1: Wheel 2: TPMS Valve

100: detector 110: motor

120: load cell 121: seating groove

130: distance sensor 200: drive unit

210: vertical guide 211: vertical moving end

220: horizontal guide 221: horizontal moving end

230: inclined guide 231: inclined moving end

240: nut runner 300: control unit

The present invention relates to an automatic fastening device for a TPMS valve, and more particularly, to an apparatus for automatically fastening a valve used in a TPMS to wheels of various diameters and widths, and an apparatus capable of maximizing assembly and assembly quality.

In general, a tire pressure monitoring system (TPMS) is an auto-sensing sensor attached to a tire that always maintains the tire's air pressure and temperature in an appropriate state so that tire durability, ride comfort, and braking force can be maintained. It is a device to improve the back.

For this TPMS, a TPMS valve is additionally assembled to an existing wheel.

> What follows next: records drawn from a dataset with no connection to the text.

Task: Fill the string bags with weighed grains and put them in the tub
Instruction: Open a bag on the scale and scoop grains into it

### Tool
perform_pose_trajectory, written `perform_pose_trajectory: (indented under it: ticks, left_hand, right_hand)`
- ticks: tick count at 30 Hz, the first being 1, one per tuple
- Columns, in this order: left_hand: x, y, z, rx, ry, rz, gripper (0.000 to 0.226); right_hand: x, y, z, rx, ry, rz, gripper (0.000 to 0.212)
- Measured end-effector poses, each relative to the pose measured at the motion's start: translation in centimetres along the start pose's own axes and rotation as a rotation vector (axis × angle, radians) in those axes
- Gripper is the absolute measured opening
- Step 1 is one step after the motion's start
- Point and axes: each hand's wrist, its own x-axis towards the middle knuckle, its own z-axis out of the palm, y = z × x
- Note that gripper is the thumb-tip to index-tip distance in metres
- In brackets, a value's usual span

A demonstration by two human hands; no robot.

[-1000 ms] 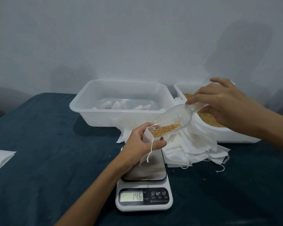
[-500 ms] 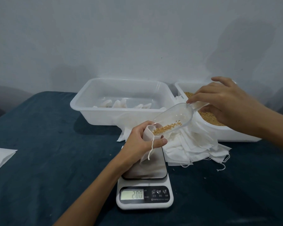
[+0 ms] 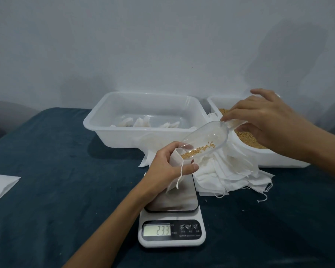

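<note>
My left hand (image 3: 167,165) grips the mouth of a white string bag (image 3: 174,180) that stands on the steel plate of a kitchen scale (image 3: 172,223); the display reads 23.3. My right hand (image 3: 263,120) pinches the handle of a clear plastic scoop (image 3: 207,138), tilted down with its lip at the bag's mouth. A thin line of golden grains (image 3: 198,149) lies in the scoop. Behind the scale stands a white tub (image 3: 97,122) holding several filled bags (image 3: 141,122).
A second white tub (image 3: 278,159) with loose grain (image 3: 246,137) sits at the right, partly behind my right hand. A heap of empty string bags (image 3: 232,175) lies between the tubs and the scale. A white sheet (image 3: 0,186) lies at the left edge of the dark blue table.
Grain has run from the scoop into the bag, leaving far less in the scoop. The scale reading climbed from 14.6 through 20.0 to 23.3. Both hands stayed nearly in place.
</note>
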Motion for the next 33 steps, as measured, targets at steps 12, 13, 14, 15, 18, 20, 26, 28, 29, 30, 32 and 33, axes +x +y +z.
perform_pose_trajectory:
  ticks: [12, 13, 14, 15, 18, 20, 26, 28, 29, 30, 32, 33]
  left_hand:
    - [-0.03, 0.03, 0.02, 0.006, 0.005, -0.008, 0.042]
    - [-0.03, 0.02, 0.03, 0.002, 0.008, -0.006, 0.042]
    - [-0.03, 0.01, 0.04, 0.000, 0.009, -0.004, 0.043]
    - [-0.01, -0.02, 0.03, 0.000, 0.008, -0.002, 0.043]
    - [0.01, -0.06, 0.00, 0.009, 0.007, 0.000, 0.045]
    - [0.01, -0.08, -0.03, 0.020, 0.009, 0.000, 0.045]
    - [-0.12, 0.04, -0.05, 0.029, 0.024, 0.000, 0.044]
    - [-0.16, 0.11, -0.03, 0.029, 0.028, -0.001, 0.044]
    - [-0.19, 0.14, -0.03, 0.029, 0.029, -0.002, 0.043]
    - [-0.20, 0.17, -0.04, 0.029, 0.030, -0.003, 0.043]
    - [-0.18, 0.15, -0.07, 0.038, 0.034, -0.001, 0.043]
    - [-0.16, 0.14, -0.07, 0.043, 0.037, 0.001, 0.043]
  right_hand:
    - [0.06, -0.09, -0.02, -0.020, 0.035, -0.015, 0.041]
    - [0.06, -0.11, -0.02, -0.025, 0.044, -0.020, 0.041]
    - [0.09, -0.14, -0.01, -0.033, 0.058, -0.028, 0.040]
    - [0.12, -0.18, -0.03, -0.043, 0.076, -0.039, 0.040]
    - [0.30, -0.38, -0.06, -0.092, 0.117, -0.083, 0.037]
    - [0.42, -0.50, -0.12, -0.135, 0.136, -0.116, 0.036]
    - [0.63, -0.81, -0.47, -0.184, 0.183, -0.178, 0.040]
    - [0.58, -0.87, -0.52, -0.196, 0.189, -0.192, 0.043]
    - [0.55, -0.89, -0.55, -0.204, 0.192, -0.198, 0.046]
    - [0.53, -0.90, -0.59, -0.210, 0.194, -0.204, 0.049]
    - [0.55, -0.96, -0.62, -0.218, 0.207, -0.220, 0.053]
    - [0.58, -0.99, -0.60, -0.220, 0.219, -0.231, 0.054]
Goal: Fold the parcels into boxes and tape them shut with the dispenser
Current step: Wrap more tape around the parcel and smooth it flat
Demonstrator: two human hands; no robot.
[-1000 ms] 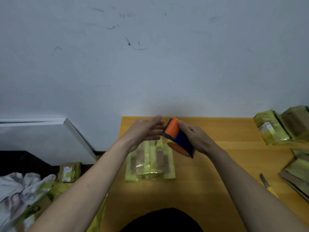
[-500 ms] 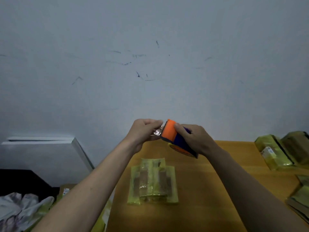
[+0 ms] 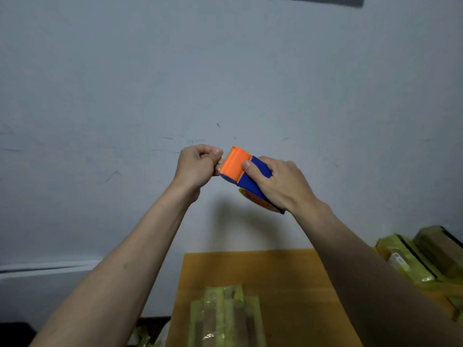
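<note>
Right hand point(image 3: 280, 186) grips the orange-and-blue plastic tape dispenser point(image 3: 244, 175), long axis slanting, orange end up-left toward the left hand point(image 3: 196, 165) pinching the tape end.

orange-and-blue plastic tape dispenser point(image 3: 246, 177) held up in the air in front of the wall, well above the tabletop, tilted with orange end up-left and blue body running down-right; tape roll edge shows under the blue part. flat parcel wrapped in yellow-green tape over brown cardboard point(image 3: 226, 319) lies flat on the tabletop near its front-left, partly cut off by frame bottom. stack of yellow-green taped parcels point(image 3: 411, 256) at the tabletop's right edge
</note>
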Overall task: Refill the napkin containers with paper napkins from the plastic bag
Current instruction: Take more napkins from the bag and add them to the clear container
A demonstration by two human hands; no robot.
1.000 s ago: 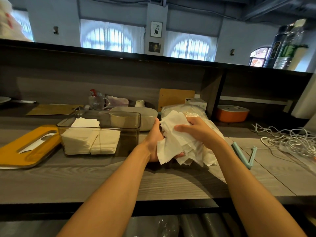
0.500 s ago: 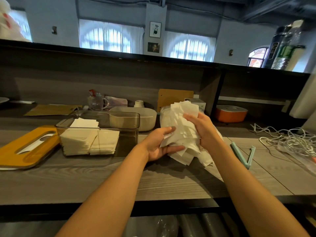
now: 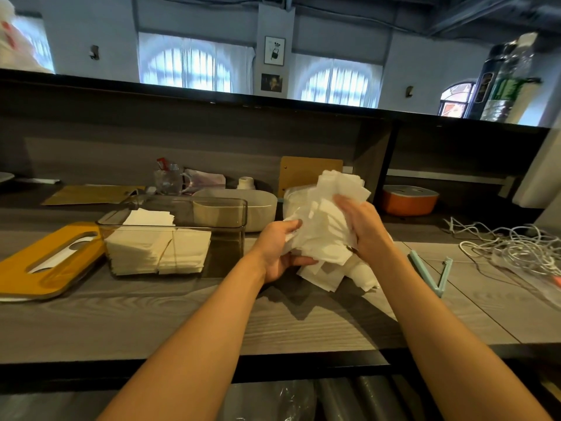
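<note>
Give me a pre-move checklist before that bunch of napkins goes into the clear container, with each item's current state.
1. Both hands on the bunch: ok. Left hand holds it from below, right hand grips its side.
2. Napkins squared into a neat stack: not ok, the sheets are splayed, corners sticking out.
3. Clear container open: ok, its yellow lid lies to the left.
4. Free room inside: ok, two stacks fill the left part, the right end is bare.
5. Loose sheets under the bunch: not ok, some lie on the counter.
6. Plastic bag behind the napkins: cannot tell how much is left.
</note>
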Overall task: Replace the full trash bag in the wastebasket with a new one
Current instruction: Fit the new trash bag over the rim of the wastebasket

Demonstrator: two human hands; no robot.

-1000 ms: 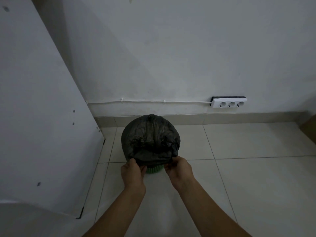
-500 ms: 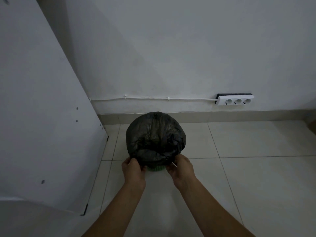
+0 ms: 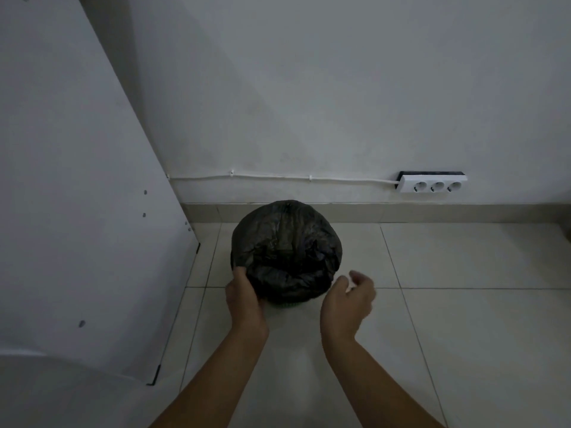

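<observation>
A black trash bag covers the mouth and sides of a small wastebasket on the tiled floor. Only a thin green strip of the wastebasket shows below the bag's lower edge. My left hand lies against the bag's left near side, fingers curled on the plastic edge. My right hand hovers just right of the basket, off the bag, its fingers loosely curled and holding nothing.
A white cabinet panel stands close on the left. The white wall runs behind the basket, with a white cable and a three-socket power strip low on the right. Pale floor tiles extend right and toward me.
My right hand has let go of the bag's edge and moved out to the right. My left hand has slid up the bag's left side. The bag now hides more of the green basket.
</observation>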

1 is a view showing a nut runner system for a conventional TPMS valve assembly.

Here, FIG. 1 (a) schematically shows a nutrunner system for assembling a conventional TPMS valve, and FIG. 1 (b) is a photograph showing an actual working example thereof.

The conventional nut runner system for TPMS valve assembly is a system manually performed by an operator, as shown in FIG. 1, and the nut runner 10 for fastening the TPMS valve 2 to the wheel 1 with a predetermined torque. Wow; A balance arm 20 supporting the nut runner 10; And a guide bar 30 for positioning the wheel 1 at a predetermined position.

According to this configuration, the operator positions the wheel 1 in contact with the guide bar 30 when the wheel 1 enters, rotates the wheel 1 so that the TPMS valve 2 is in front of the operator, By handling the balance arm 20, the nut runner 10 is inserted into the TPMS valve 2 to be fastened to the wheel 1 with an appropriate torque.

However, the conventional nut runner system for TPMS valve assembly is not only made by the operator manually, but also difficult to handle due to lack of flexibility when operating the nut runner, and it is difficult to fasten the fixed position due to the left and right movement of the balance arm. There is a technical problem that the tightening torque of the TPMS valve is not constant because the position of the TPMS valve is not always constant.

The present invention is to solve the above problems, it is possible to automatically fasten the valve used in the TPMS to wheels of various diameters and widths, it is possible to precisely automatically fasten the valve with the appropriate torque to different wheels of different types Therefore, to provide a TPMS valve automatic fastening device that can maximize the assembly and assembly quality.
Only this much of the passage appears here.